**WORK REQUIRED:** The material below includes pictures; leave them out and return only the lines between the line containing "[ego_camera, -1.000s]" and the line containing "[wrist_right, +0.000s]", inclusive, word for word.

***

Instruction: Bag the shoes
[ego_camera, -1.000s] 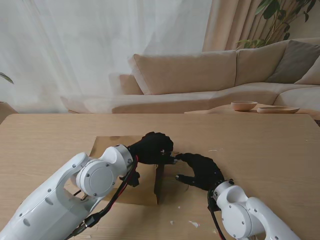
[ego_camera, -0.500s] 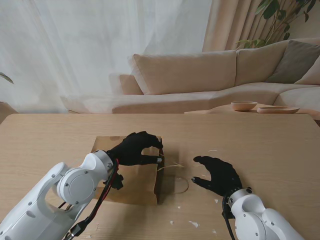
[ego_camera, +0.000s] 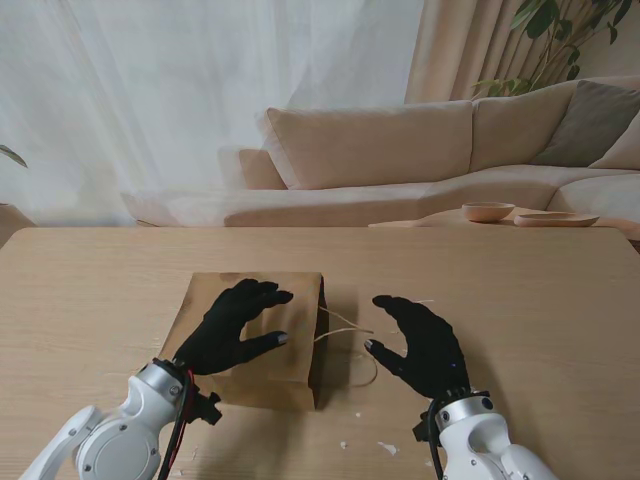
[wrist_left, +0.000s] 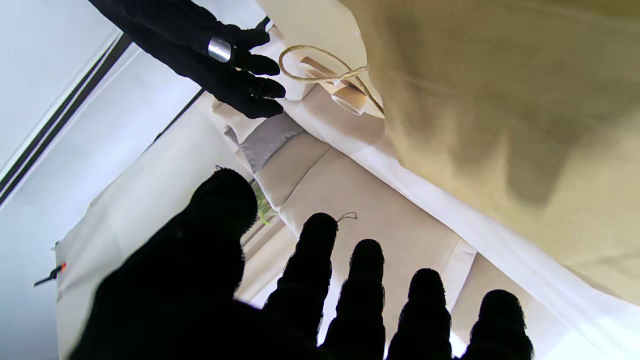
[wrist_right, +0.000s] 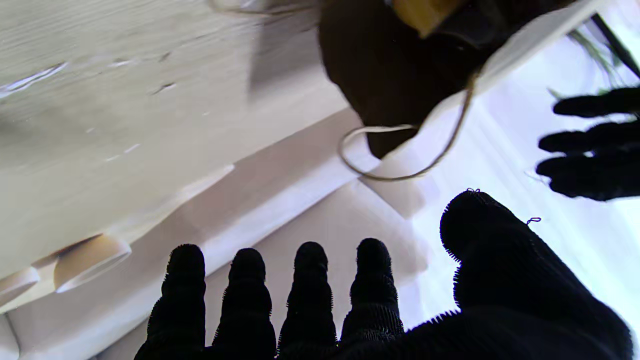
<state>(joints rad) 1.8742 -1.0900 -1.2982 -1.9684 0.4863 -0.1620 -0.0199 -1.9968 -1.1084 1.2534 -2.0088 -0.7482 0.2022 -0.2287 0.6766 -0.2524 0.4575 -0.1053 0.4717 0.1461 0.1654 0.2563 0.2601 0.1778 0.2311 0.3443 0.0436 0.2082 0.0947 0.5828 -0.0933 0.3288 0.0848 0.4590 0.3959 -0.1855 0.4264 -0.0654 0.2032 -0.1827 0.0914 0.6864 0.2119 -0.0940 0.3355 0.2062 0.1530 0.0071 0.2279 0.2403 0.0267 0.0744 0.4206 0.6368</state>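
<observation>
A flat brown paper bag (ego_camera: 255, 335) lies on its side on the pale wooden table (ego_camera: 520, 290), its surface matte kraft paper with soft creases. Its mouth faces the robot's right, where a thin loop of twine handle (ego_camera: 345, 325) spills onto the wood. No shoes can be made out in any view.

The left hand (ego_camera: 232, 330), gloved in black knit fabric, is over the bag with its fingers spread and released, gripping nothing; whether the palm touches the paper cannot be told from the stand's view. The right hand (ego_camera: 420, 340), in the same glove, hovers over the table just beside the bag's mouth, fingers apart and empty.

The left wrist view shows what the stand's camera does not: the bag's tan paper (wrist_left: 500, 100) close up with the fingers' shadows falling across it, the handle (wrist_left: 320, 65) curling in a round loop, and a metallic band on a finger of the right hand (wrist_left: 220, 50). The gloved left fingers (wrist_left: 367, 280) stand apart and straight, clear of the paper.

The right wrist view looks into the bag's dark opening (wrist_right: 395, 65), a rounded black hollow, with the twine (wrist_right: 400, 150) hanging in a loose oval before it. It also catches the wood grain of the table (wrist_right: 125, 90), two shallow wooden bowls (wrist_right: 85, 260) beyond the table, and the left hand's fingertips (wrist_right: 590, 145) at the edge. Small white flecks (ego_camera: 388, 448) dot the table near the robot.
</observation>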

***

**ANSWER TO THIS EXERCISE:**
[ego_camera, -1.000s] 
[ego_camera, -0.500s] 
[ego_camera, +0.000s] 
[wrist_left, +0.000s] 
[wrist_right, +0.000s] 

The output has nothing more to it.